BSc (Hons) Nursing (Mental Health) Registered Nurse Degree Apprenticeship This course is only available to applicants via an apprenticeship scheme.

Year of entry

This course is only available to applicants via an apprenticeship scheme.

Welcome to the Registered Nurse – Degree (NMC 2018) Apprenticeship containing BSc (Hons) Nursing (Mental Health). Your programme has been designed in line with the Nursing and Midwifery Council’s Standards for pre-registration nursing programmes (NMC 2018) and standards of proficiency for registered nurses (NMC 2018) along with the Institute for Apprenticeship and Technical Education Registered Nurse -Degree (NMC 2018) Standard (2019) to help you develop the necessary skills, knowledge and attitudes to be able to provide the best possible person-centred compassionate nursing care to people in the many settings that nurses work. Your programme will also furnish you with the skills that you need to become a “lifelong learner” acquiring new knowledge and skills throughout your career. The School of Nursing, Midwifery and Social Work has completed a long journey in considering our vision for the future nurse and how this could be represented across our Pre-Registration nursing curricula. The following is our vision for nursing practitioners as we move into the next decade:

We want to help you become a critically aware, creative, competent practitioner of nursing who gives primacy to the delivery of person-centred care within the local and global economy.

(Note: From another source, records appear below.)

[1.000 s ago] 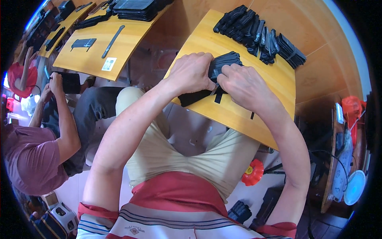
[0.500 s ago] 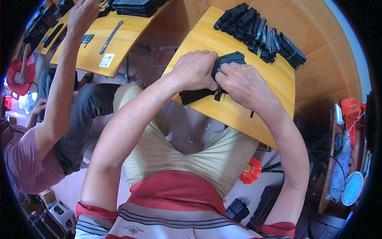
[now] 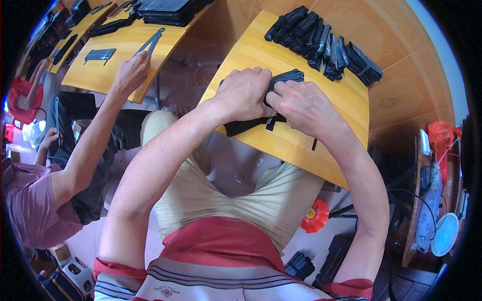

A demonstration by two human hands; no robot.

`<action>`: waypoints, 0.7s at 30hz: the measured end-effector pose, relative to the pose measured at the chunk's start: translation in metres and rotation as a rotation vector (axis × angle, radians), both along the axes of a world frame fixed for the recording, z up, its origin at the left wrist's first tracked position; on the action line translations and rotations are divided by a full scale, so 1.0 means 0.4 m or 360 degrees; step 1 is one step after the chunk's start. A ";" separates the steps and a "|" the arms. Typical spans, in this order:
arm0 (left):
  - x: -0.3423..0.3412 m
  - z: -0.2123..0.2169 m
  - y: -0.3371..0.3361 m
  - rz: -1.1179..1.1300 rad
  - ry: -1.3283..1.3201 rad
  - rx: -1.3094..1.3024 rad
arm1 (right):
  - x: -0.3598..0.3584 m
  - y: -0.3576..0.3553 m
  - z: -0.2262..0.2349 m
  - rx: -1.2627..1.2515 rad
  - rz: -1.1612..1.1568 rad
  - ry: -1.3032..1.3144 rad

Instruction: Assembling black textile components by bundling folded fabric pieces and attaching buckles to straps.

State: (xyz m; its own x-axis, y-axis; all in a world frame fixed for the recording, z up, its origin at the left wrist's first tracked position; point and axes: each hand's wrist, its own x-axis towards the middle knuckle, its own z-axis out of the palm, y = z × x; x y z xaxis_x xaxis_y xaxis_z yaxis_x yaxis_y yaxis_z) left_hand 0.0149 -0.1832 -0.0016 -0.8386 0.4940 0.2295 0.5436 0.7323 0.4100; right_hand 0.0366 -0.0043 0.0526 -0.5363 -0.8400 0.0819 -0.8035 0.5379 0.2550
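Observation:
A bundle of flat black straps [image 3: 288, 77] lies across the yellow wooden table before me, its layered ends fanning out at the far side. My left hand [image 3: 246, 95] is closed round the bundle's left part, and dark material [image 3: 243, 126] shows below it. Pressed close beside it, my right hand [image 3: 297, 103] pinches the bundle near its middle with bent fingers. Between my hands a short black strip [image 3: 270, 124] hangs down toward the table's near side. Fingertips and the exact grip point are partly hidden behind my knuckles.
Several bundled black straps [image 3: 321, 42] lie along the far edge of my table [image 3: 336, 115]. At left, a co-worker's hand [image 3: 133, 72] holds a dark strap [image 3: 154, 42] over another table, where a strap stack [image 3: 168, 10] lies. A red-orange flower-shaped object [image 3: 315, 215] is on the floor.
The co-worker's hand has come down over the left table and now holds the strap that lay there. My hands stay on the bundle, with only a slight shift.

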 end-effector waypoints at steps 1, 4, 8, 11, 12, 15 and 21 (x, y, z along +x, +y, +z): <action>0.002 0.006 0.002 -0.0005 0.0006 0.0001 | -0.002 0.001 0.005 0.0013 -0.0014 -0.0003; 0.005 0.023 0.008 -0.0016 -0.0098 -0.0009 | -0.022 0.019 0.008 0.0033 -0.0095 -0.0067; 0.004 0.015 0.004 0.0014 -0.0079 0.0000 | -0.032 0.023 0.024 -0.0054 -0.0195 -0.0240; 0.003 0.006 0.006 0.0014 -0.0017 0.0011 | -0.026 0.025 0.031 -0.0098 -0.0254 -0.0283; 0.004 0.009 0.007 0.0012 -0.0011 0.0011 | -0.023 0.023 0.034 -0.0047 -0.0312 -0.0293; 0.011 0.019 0.013 0.0030 -0.0103 -0.0018 | -0.002 0.016 0.047 0.0021 -0.0467 -0.0352; 0.011 0.020 0.015 0.0034 -0.0125 -0.0054 | 0.028 0.111 0.066 -0.0080 -0.0753 -0.0854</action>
State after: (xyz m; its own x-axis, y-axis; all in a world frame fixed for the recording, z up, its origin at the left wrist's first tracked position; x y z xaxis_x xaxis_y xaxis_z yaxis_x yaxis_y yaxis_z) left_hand 0.0194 -0.1770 0.0063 -0.8637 0.4823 0.1460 0.4949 0.7575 0.4256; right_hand 0.0477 0.0401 0.0789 -0.8194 -0.5095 -0.2627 -0.4887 0.8604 -0.1443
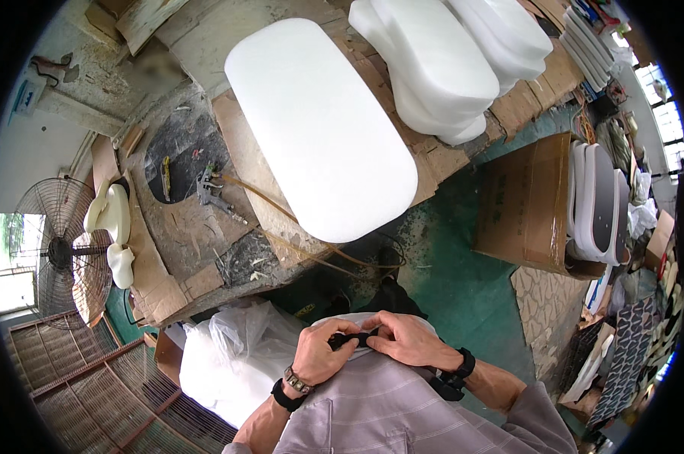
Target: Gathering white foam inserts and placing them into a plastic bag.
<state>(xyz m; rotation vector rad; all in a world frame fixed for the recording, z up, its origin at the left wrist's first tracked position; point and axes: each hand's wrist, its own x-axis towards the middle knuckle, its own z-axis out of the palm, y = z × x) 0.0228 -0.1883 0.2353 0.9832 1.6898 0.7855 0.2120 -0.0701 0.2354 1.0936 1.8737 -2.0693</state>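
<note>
Close in front of my body, over my grey-mauve shirt, both hands meet at a small black strap-like piece (362, 338). My left hand (323, 353) is closed on its left end with thumb and fingers. On the other end, my right hand (407, 339) pinches it. Fingers cover much of the piece, so its exact kind cannot be made out. Black bands circle both wrists, and a metal-link bracelet (296, 380) sits on the left one. Beyond my hands, a large rounded white foam slab (319, 129) lies on the cardboard-covered workbench (187, 234).
A grey spray gun (212, 191) with a tan hose and a yellow-handled cutter (165, 178) lie left of the slab. White foam stacks (440, 68) stand at the far right. A cardboard box (523, 204) holds padded boards. A fan (60, 248) and plastic bag (240, 340) are at left.
</note>
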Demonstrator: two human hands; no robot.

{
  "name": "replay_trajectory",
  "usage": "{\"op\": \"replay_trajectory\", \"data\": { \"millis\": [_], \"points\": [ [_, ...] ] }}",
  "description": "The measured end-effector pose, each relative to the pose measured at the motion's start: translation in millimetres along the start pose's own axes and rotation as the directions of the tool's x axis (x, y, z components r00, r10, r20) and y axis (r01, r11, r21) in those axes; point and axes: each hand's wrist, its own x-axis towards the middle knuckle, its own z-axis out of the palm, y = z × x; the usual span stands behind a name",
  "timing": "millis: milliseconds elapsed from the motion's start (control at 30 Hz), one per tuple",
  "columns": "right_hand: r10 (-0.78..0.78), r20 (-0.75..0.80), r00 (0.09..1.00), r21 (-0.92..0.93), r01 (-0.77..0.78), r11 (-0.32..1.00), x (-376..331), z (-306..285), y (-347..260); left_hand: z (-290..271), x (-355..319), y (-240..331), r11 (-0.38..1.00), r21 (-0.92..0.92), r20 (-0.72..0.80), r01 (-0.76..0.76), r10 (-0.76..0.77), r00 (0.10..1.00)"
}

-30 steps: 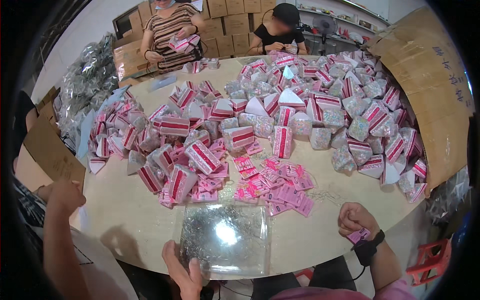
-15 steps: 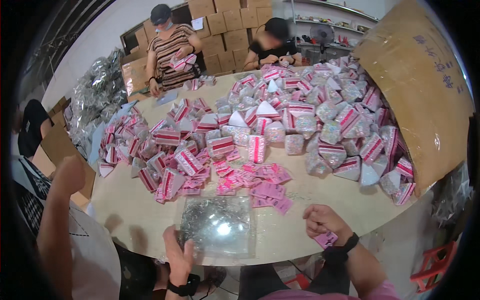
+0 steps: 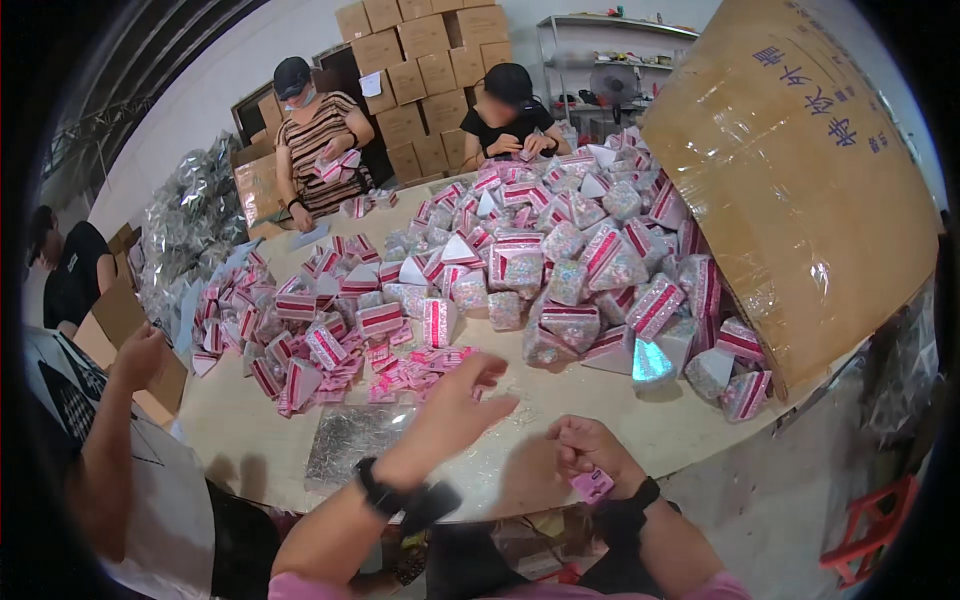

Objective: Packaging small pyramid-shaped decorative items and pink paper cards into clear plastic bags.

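My left hand (image 3: 462, 410) reaches over the table with thumb and fingers apart and nothing between them. Just beyond it lies a loose pile of small pink cards (image 3: 410, 378). My right hand (image 3: 598, 450) is curled near the front edge, and one pink card (image 3: 592, 486) sticks out beneath its fingers. Partly covered by my left forearm, a flat, shiny clear plastic sheet (image 3: 345, 440) rests on the tabletop. Past both hands rises a big heap of wedge-shaped, cake-slice-like packages (image 3: 515, 265), pink and white with glittery sides.
A large brown carton (image 3: 790, 200) leans over the heap's right side. At the left, a co-worker's hand (image 3: 140, 355) is raised beside an open box. Two people (image 3: 320, 140) work across the table (image 3: 250, 455). A red stool (image 3: 872, 530) stands on the floor at right.
My left hand has moved up and right from beside the plastic sheet, out over the table. My right hand keeps hold of the pink card. The view has shifted.
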Motion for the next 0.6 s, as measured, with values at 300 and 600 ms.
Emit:
{"op": "replay_trajectory", "data": {
  "millis": [300, 600],
  "points": [
    [-0.054, 0.102, 0.993, 0.139, 0.039, 0.989, -6.6, 14.6, 3.8, 53.2, 134.1, -115.4, 0.992, 0.106, -0.020, -0.069, 0.072, 0.997],
    [-0.054, 0.080, 0.995, 0.153, 0.041, 0.987, -5.7, 7.6, 7.5, 44.8, 82.5, -74.3, 0.986, 0.149, -0.303, 0.068, -0.019, 0.953]
  ]
}}
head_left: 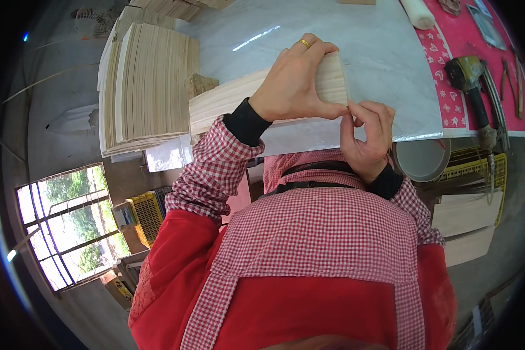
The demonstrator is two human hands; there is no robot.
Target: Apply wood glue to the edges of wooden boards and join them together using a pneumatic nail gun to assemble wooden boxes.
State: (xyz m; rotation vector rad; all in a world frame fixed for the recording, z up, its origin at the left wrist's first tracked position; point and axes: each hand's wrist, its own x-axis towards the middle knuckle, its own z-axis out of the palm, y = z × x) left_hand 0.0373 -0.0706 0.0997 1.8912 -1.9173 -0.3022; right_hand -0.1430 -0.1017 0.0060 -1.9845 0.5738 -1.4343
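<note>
A long pale wooden board (221, 105) with lengthwise grain lies along the near edge of the table. Its left end is beside a stack of wood pieces. My left hand (291, 81) reaches across the board near its right end, with fingers over the far edge and thumb at the near corner. A yellow ring is on one of its fingers. At that same near right corner, my right hand (368, 137) has thumb and forefinger pinched together, close to the left thumb. Whatever is between those fingertips is too small to make out.
Tall stacks of thin wood pieces (157, 81) stand at the left. At the right, a pink patterned cloth (449, 105) carries a black-handled air tool (475, 87) and a phone-like flat object (485, 28). A round pan (421, 158) and a yellow crate (500, 169) are below the table edge.
</note>
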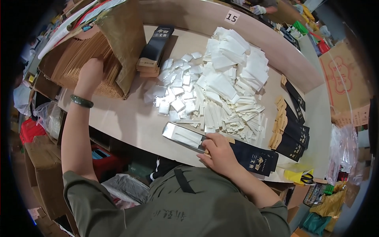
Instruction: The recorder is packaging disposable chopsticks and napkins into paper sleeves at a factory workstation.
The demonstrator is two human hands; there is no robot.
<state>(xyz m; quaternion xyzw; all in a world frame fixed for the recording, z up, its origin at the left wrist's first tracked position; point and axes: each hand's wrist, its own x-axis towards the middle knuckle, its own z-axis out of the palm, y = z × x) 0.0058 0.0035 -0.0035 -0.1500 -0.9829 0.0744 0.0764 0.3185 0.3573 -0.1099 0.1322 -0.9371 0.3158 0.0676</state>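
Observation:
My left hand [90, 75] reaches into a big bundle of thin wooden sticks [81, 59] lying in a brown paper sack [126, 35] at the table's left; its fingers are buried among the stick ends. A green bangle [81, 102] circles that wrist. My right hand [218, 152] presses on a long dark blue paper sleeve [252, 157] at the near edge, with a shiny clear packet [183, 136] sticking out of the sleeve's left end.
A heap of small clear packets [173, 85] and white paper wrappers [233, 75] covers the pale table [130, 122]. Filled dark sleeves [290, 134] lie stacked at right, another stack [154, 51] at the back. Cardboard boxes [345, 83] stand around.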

Our vision, for the future nurse is of a creative, innovative, competent, visionary professional who places people at the centre of all they do. You will become a politically aware advocate and health activist. You will work autonomously and be a joint decision maker with service users, their families and other health and social care providers. You will have a strongly held belief in equality. You will be a leader and inspiration to others, using expert communication skills, problem solving and personal resilience to improve the health and wellbeing of your service users and community.

This apprenticeship is for those who wish to be come a registered nurse and offers an alternative route to this from the traditional three-year fee-paying full-time programme.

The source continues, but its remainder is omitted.